Emtacl15

Emerging technologies in academic libraries, 20 - 22 April 2015, Rica Nidelven, Trondheim, Norway

Please see below for keynote speakers, presentation videos, and slides.

Table of contents

Keynote speakers

Jurgen Appelo

Jurgen Appelo offers concrete games, tools, and practices so you can introduce better management, with fewer managers.
Jurgen calls himself a creative networker. But sometimes he’s a writer, speaker, trainer, entrepreneur, illustrator, manager, blogger, reader, dreamer, leader, freethinker, or… Dutch guy.
Since 2008 Jurgen writes a popular blog, covering the creative economy, agile management, and personal development. He is the author of the book Management 3.0, which describes the role of the manager in agile organizations. And he wrote the little book How to Change the World, which describes a supermodel for change management.
Jurgen is CEO of the business network Happy Melly, and co-founder of the Agile Lean Europe
network and the Stoos Network.
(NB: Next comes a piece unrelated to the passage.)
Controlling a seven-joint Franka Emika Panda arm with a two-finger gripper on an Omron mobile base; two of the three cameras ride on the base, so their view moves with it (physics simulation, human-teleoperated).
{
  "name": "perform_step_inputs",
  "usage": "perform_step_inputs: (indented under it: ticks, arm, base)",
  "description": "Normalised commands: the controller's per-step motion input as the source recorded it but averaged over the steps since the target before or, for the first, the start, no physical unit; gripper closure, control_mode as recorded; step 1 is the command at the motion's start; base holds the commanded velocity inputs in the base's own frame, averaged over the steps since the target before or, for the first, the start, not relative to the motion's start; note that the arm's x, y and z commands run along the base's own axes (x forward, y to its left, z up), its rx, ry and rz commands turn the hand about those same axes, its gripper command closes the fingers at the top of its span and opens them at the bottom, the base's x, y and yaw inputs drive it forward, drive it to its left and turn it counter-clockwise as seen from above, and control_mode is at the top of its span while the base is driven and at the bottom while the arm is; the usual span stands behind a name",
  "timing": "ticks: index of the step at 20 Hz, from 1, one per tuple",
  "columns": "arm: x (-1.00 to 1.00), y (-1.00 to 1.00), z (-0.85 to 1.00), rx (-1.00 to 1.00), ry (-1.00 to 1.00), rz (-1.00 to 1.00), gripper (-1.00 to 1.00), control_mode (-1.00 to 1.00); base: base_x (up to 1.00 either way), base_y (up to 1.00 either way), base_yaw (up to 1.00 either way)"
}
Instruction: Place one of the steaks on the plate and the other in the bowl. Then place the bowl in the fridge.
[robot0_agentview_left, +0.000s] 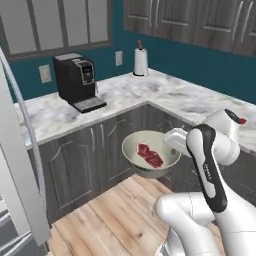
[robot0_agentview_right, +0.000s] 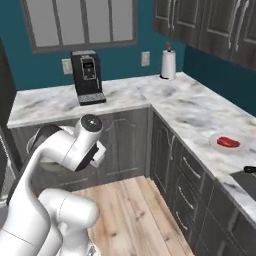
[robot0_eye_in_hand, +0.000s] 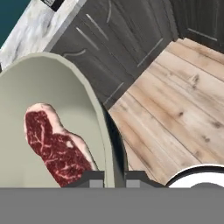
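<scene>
One steak (robot0_agentview_left: 150, 155) lies in the bowl (robot0_agentview_left: 131, 147), which hangs in mid-air at the centre of the left base view, over the wooden floor (robot0_agentview_left: 100, 220) and in front of the dark lower cabinets (robot0_agentview_left: 85, 150). The gripper (robot0_eye_in_hand: 114, 177) holds it by the rim: in the hand view, at the bottom centre, the jaws stand close together, clamped on the bowl's thin wall, one finger inside and one outside. The other steak (robot0_agentview_right: 228, 142) rests on the plate (robot0_agentview_right: 216, 140) at the right edge of the right base view, on the marble tabletop (robot0_agentview_right: 175, 105). Judged from its look, the bowl is stiff and smooth, probably slippery, and a one-sided rim pinch leaves its weight hanging off to one side, so it may swivel or slip if swung fast. The meat is soft and limp and lies loose, so it could slide if the bowl tips. A grey panel that may be the fridge door (robot0_agentview_left: 17, 165) stands at the left edge of the left base view; keeping the bowl level on the way there seems wise.
</scene>
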Motion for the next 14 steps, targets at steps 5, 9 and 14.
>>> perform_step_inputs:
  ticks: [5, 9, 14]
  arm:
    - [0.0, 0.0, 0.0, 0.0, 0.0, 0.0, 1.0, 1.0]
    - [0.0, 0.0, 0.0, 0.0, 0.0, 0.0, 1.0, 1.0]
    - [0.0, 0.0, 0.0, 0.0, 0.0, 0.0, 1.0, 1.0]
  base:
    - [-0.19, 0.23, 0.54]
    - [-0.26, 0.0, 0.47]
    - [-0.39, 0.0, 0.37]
He is also a speaker who is regularly invited to talk at business seminars and conferences around the world.
After studying Software Engineering at the Delft University of Technology, and earning his Master’s degree in 1994, Jurgen Appelo has busied himself starting up and leading a variety of Dutch businesses, always in the position of team leader, manager, or executive. Jurgen has experience in leading a horde of 100 software developers, development managers, project managers, business consultants, service managers, and kangaroos, some of which he hired accidentally.
Nowadays he works full-time managing the Happy Melly ecosystem, developing innovative courseware, books, and other types of original content. But sometimes Jurgen puts it all aside to spend time on his ever-growing collection of science fiction and fantasy literature, which he stacks in a self-designed book case. It is 4 meters high.
Jurgen lives in Rotterdam (The Netherlands) — and in Brussels (Belgium) — with his partner Raoul. He has two kids, and an imaginary hamster called George.

Abby Covert

Abby Covert is an independent information architect working and living in New York City. With a proven track record in establishing user-centric practices in a variety of creative environments, Abby has a reputation for stellar information architecture work in a variety of consulting contexts.
Abby holds credit for inventing World Information Architecture Day. The inaugural event was held in 2012 serving 14 locations; IA was celebrated on that day by over 1600 attendees globally. World IA Day 2015 looks to serve 25 locations. Since its inception, World IA Day has reached 10,000 attendees globally.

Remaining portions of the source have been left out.